Background: Chronic exposure of pancreatic β-cells to excess free fatty acids is thought to contribute to type 2 diabetes pathogenesis in obesity by impairing β-cell function and even leading to apoptosis. In β-cells, lipid droplet-associated protein perilipin 5 (PLIN5) has been shown to enhance insulin secretion by regulating intracellular lipid metabolism; the roles of PLIN5 in response to lipotoxicity remain poorly understood.
Methods: INS-1 β-cells were transfected with PLIN5-overexpression adenovirus (Ad-PLIN5) and treated with palmitate. C57BL/6 J male mice were fed with high fat diet and tail intravenous injected with adeno-associated virus overexpressing PLIN5 (AAV-PLIN5) in β-cells.
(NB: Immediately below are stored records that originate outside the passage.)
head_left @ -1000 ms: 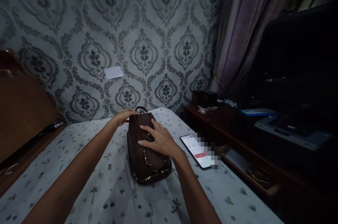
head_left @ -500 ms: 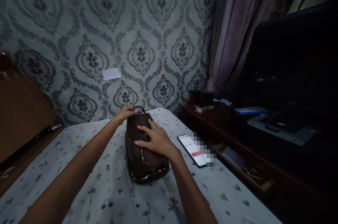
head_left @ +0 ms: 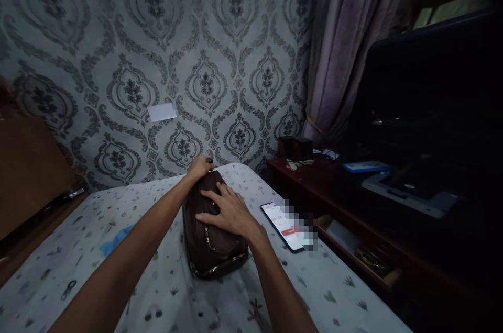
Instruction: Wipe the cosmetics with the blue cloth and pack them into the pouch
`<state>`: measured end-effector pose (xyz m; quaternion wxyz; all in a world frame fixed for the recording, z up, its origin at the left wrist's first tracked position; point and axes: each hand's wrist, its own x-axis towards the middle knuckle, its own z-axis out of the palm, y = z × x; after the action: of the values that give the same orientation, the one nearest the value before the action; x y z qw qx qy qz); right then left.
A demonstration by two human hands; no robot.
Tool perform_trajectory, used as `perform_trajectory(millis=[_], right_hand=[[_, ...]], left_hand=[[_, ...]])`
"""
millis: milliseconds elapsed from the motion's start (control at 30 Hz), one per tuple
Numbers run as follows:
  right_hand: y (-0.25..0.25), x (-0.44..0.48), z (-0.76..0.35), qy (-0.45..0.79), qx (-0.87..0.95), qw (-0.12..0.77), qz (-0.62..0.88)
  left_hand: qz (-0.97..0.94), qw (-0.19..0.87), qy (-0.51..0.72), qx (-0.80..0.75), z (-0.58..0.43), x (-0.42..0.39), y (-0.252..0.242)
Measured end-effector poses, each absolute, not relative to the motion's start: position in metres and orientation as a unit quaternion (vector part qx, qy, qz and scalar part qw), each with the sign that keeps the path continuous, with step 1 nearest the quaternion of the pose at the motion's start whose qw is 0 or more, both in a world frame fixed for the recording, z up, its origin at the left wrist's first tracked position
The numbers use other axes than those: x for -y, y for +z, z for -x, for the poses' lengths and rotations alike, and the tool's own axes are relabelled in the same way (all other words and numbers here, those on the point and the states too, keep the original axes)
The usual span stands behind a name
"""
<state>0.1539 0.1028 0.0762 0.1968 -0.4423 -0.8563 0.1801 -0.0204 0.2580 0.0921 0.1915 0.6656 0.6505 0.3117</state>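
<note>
A dark brown leather bag (head_left: pixel 198 228) with gold-coloured zips lies on the bed, its top end towards the wall. At that far end my left hand (head_left: pixel 201 166) is closed around the short carry handle, which the fingers mostly cover. My right hand (head_left: pixel 228 210) rests flat across the front of the bag, fingers spread over its pocket. Part of that pocket and its zip is hidden beneath the palm. To the right of the bag lies a phone (head_left: pixel 281 223) with its screen lit.
A blue cloth (head_left: pixel 115 241) shows beside my left forearm on the patterned bedsheet (head_left: pixel 157 299). Along the bed's right side stands a dark red desk (head_left: pixel 285 170) with an open drawer (head_left: pixel 359 252). A patterned wall (head_left: pixel 204 34) rises behind the bed.
My left hand has moved right and closed over the bag's handle. The right hand stays spread on the bag. The blue cloth has come into view beside the left forearm.
</note>
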Motion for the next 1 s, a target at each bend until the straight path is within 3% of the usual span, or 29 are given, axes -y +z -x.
perform_trajectory(millis=[633,1000], right_hand=[[0.071,-0.105,-0.153,0.166,0.854,0.213,0.444],[0.073,-0.097,-0.153,0.159,0.851,0.197,0.461]], left_hand=[[-0.676,0.273,0.410,-0.548,0.049,-0.224,0.106],[-0.619,0.249,0.469,-0.578,0.080,-0.178,0.053]])
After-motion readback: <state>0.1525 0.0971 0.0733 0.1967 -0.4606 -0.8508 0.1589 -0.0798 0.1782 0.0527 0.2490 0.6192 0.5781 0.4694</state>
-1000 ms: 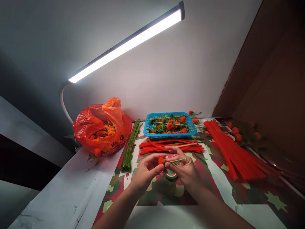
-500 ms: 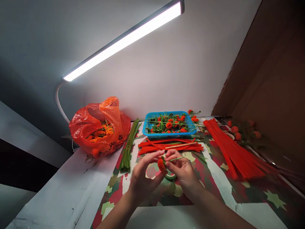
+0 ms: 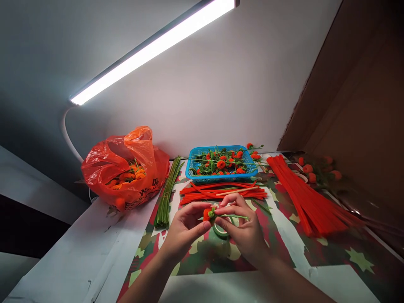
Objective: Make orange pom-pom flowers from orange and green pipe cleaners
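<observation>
Between my two hands is a small orange-red pipe-cleaner flower (image 3: 206, 214) with a green base and a thin green stem pointing right. My left hand (image 3: 186, 225) pinches the flower head between thumb and fingers. With thumb and fingertips, my right hand (image 3: 243, 221) grips the green base and the start of the stem. Just below and behind the flower lies a roll of green tape (image 3: 221, 232), partly hidden by my right hand. Behind my hands is a pile of red pipe cleaners (image 3: 189, 194) with a pale stick (image 3: 236, 191) across it.
A blue basket (image 3: 202, 179) of similar flowers stands at the back. Left of it lie a bundle of green stems (image 3: 167, 195) and a red plastic bag (image 3: 97, 164) holding orange flowers. Red pipe cleaners fan out (image 3: 306, 198) on the right. A lit lamp (image 3: 151, 52) hangs above.
The flower has turned, so its green base and stem now face me more. My right fingers have shifted along the base, and the tape roll shows more. The view has shifted slightly.
</observation>
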Demonstrator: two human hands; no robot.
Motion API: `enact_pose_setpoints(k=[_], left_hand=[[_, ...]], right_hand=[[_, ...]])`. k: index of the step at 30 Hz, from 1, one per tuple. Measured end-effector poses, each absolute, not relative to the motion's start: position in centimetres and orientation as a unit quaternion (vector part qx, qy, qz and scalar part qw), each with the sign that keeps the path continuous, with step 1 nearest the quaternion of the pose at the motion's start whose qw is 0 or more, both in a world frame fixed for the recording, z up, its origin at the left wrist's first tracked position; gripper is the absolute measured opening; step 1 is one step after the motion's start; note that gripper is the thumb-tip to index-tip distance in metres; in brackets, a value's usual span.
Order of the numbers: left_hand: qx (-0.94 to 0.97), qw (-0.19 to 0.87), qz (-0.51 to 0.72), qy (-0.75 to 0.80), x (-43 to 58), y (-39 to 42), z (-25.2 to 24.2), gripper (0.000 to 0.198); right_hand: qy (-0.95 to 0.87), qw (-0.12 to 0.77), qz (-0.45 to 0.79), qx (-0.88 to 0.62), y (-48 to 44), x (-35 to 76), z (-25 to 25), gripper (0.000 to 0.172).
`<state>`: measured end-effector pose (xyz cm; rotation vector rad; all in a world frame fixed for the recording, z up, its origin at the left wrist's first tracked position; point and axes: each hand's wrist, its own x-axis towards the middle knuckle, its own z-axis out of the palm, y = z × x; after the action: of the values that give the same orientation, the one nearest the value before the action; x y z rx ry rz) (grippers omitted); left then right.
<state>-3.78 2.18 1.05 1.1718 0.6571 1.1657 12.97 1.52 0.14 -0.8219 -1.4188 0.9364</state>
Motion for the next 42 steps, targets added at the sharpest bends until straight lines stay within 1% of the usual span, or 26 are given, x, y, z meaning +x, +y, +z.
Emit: enact_pose_setpoints(k=[5, 8, 10, 13, 14, 17, 18, 20, 23, 27, 30, 33, 38, 42], left_hand=[[0.527, 0.609, 0.522, 0.281, -3.7, 2.1, 1.0, 0.028], [0.561, 0.565, 0.53, 0.293, -3.7, 1.9, 1.0, 0.029], [0.586, 0.527, 0.536, 0.303, -3.7, 1.6, 1.0, 0.028], [0.605, 0.489, 0.542, 0.318, -3.7, 1.3, 0.9, 0.027], [0.607, 0.486, 0.54, 0.323, -3.7, 1.3, 0.9, 0.03], [0.604, 0.5, 0.529, 0.324, -3.7, 1.2, 0.7, 0.044], [0.604, 0.502, 0.53, 0.32, -3.7, 1.2, 0.7, 0.046], [0.613, 0.492, 0.534, 0.311, -3.6, 1.3, 0.7, 0.041], [0.635, 0.454, 0.55, 0.298, -3.6, 1.1, 0.8, 0.031], [0.677, 0.374, 0.564, 0.291, -3.7, 0.9, 1.0, 0.031], [0.72, 0.292, 0.556, 0.294, -3.9, 1.0, 1.1, 0.034], [0.748, 0.231, 0.54, 0.309, -4.0, 1.2, 1.2, 0.034], [0.756, 0.203, 0.532, 0.322, -3.7, 1.4, 1.3, 0.034], [0.766, 0.182, 0.53, 0.313, -3.3, 1.5, 1.2, 0.037]], right_hand=[[-0.599, 0.599, 0.372, -0.379, 1.3, 12.8, 0.2, 0.006], [-0.6, 0.601, 0.36, -0.386, 1.2, 12.6, 0.2, 0.003], [-0.593, 0.601, 0.374, -0.383, 1.1, 12.5, 0.1, 0.003], [-0.566, 0.599, 0.43, -0.369, 1.3, 12.3, -0.3, 0.001], [-0.55, 0.601, 0.455, -0.361, 1.5, 12.3, -0.4, 0.001], [-0.471, 0.602, 0.56, -0.319, 1.8, 12.0, -0.6, 0.009], [-0.437, 0.598, 0.601, -0.3, 1.9, 12.0, -0.6, 0.012], [-0.379, 0.578, 0.675, -0.258, 2.0, 11.8, -0.7, 0.017], [-0.325, 0.544, 0.747, -0.202, 1.9, 11.5, -0.7, 0.02], [-0.284, 0.471, 0.82, -0.159, 1.4, 11.1, -0.8, 0.021], [-0.249, 0.433, 0.853, -0.15, 0.9, 10.9, -0.9, 0.021], [-0.213, 0.435, 0.862, -0.149, 0.7, 10.7, -1.0, 0.02], [-0.19, 0.446, 0.86, -0.157, 0.6, 10.5, -1.3, 0.024], [-0.183, 0.462, 0.853, -0.159, 0.4, 10.5, -1.9, 0.019]])
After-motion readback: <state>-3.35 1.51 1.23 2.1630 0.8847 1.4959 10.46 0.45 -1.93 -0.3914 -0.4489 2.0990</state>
Results: Our data showed that palmitate and PPAR agonists including WY14643 (PPARα), GW501516 (PPARβ/δ), rosiglitazone (PPARγ) in vitro all induced PLIN5 expression in INS-1 cells. Under palmitate overload, although upregulating PLIN5 promoted lipid droplet storage, it alleviated lipotoxicity in INS-1 β-cells with improved cell viability, cell apoptosis and β-cell function. The protection role of PLIN5 in β-cell function observed in cell experiments were further verified in in vivo study indicated by mitigated glucose intolerance in high fat diet fed mice with β-cell-specific overexpression of PLIN5. Mechanistic experiments revealed that enhanced FAO induced by elevation of PLIN5, followed by decreased ER stress may be a major mechanism responsible for alleviation of lipotoxicity observed in the present study.
Conclusions: Our finding substantiated the important role of PLIN5 in protection against lipotoxicity in β-cells.
Keywords: Endoplasmic reticulum stress; Fatty acid oxidation; Lipotoxicity; Perilipin 5; β-Cell function.